I was brainwashed in eco-friendliness from an early age by the great town of Ithaca but was limited in how I could apply it until I had a home of my own. Since then, I’ve taken little stabs at being more conscious of our waste at different times – including failed attempts at cloth diapering and composting, which my husband has graciously gone along with. Within the past few years we’ve finally figured out to do those things in a way that works for our family, and that was where we left it.
Recently our family sat down to watch Morgan Spurlock’s documentary “Inside Man: the United States of Trash.”
You can watch the complete episode on Netflix by clicking here (Season 3 Episode 6).
This documentary disrupted my thinking about how I perceive my own waste and made me realize I was resigned to whatever waste I produced rather than challenging myself with how we might produce less.
I was further challenged by Bea Johnson’s Blog, Zero Waste Home which got me thinking more on complacency and waste.
People like to pick the concept apart by saying things like, “Well what about toothpaste?” but are those really the major waste producers?
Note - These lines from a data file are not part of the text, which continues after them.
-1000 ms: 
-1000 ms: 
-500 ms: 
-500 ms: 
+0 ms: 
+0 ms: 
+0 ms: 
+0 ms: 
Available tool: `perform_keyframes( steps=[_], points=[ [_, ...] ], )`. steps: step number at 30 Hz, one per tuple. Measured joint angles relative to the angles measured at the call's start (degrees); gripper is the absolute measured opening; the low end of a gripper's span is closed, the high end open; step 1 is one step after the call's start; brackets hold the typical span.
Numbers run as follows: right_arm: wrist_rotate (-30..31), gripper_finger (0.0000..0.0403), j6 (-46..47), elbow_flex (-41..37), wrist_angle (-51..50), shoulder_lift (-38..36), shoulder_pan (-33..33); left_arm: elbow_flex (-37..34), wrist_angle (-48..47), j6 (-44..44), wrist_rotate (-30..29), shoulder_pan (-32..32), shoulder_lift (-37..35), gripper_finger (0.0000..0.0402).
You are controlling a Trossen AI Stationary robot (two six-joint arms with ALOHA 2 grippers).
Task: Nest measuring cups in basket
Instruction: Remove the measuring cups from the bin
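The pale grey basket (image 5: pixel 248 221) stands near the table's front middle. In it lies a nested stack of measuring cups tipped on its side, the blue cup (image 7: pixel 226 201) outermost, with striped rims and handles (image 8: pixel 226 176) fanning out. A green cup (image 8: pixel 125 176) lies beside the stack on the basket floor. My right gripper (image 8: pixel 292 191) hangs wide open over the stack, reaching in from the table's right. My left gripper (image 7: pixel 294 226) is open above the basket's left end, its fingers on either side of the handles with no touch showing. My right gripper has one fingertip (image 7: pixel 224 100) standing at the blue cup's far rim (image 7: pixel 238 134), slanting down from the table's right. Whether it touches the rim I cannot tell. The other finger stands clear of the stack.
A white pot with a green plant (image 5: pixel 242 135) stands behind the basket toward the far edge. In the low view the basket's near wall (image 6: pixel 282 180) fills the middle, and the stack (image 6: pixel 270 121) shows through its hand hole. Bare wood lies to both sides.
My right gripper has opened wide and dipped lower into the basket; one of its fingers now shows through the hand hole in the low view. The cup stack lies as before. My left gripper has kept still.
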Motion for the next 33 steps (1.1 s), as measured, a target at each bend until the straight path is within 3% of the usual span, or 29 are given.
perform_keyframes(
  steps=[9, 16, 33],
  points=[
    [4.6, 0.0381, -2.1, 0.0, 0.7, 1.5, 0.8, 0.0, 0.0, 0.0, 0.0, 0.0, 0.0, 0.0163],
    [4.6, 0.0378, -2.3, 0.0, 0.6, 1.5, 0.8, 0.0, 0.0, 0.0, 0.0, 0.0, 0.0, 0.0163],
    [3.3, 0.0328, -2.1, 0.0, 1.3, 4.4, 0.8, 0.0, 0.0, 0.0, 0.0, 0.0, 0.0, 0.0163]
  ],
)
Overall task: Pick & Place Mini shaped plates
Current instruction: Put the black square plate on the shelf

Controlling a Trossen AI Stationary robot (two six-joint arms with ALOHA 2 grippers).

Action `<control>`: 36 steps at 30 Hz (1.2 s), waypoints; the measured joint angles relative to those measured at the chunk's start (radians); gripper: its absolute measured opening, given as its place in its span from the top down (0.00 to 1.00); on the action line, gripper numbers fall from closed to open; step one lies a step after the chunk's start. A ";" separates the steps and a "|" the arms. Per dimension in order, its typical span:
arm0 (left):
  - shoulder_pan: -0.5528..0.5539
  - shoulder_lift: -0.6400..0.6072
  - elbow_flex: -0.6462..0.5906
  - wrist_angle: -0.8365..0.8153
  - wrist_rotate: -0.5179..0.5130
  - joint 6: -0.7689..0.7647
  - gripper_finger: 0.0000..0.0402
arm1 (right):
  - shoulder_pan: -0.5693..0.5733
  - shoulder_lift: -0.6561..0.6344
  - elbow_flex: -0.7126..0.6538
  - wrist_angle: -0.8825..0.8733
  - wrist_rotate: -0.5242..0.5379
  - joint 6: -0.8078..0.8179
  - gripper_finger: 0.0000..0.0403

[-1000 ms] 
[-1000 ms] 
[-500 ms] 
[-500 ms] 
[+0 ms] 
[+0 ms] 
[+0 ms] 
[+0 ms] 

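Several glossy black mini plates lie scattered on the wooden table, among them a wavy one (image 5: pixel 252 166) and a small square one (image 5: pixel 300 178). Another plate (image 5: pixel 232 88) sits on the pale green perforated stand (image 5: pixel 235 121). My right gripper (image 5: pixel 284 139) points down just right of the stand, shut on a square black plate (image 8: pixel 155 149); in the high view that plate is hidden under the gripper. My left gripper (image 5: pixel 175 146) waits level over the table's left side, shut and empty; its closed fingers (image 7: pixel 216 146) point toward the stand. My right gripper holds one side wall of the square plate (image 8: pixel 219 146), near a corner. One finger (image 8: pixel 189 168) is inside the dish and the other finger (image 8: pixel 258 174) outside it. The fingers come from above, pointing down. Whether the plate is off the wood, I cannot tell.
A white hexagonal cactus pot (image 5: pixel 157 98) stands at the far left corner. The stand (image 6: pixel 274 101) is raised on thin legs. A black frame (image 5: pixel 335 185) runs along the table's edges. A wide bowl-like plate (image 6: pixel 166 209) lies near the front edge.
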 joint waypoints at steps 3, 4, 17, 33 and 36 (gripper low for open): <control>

I have a lot of questions about the concept, but here’s what I know for sure:
Our current level of consumption and waste is not sustainable
At one point we thought oil was unlimited and we were wrong. Then we thought dumping byproducts in streams and rivers was fine but we were wrong about that too. I am confident that at some point our landfill space will run out and for what, so we could use a plastic bag for 30 minutes?
As long as we’re breathing we’ll create some waste and our first world lives will probably produce more than people in other countries, but I’d like to find out if I can live without ziploc bags, garbage bags, disposable plates and other things I use for less than a week and then thoughtlessly throw into a landfill to outlive me.
This blog is about our journey to find out how far we can get with our family of 9 with creating as little waste as possible with as little effort as possible (we do have a boatload of kids… effort is at a premium!).
This is most of our family – one child and one live-in-grandma are not pictured.
There are blogs out there already with people who’ve already achieved zero waste greatness, and there are a lot of things we already do to reduce our waste, but right now we’re at the beginning of a more thoughtful journey. How close to zero waste can we really get?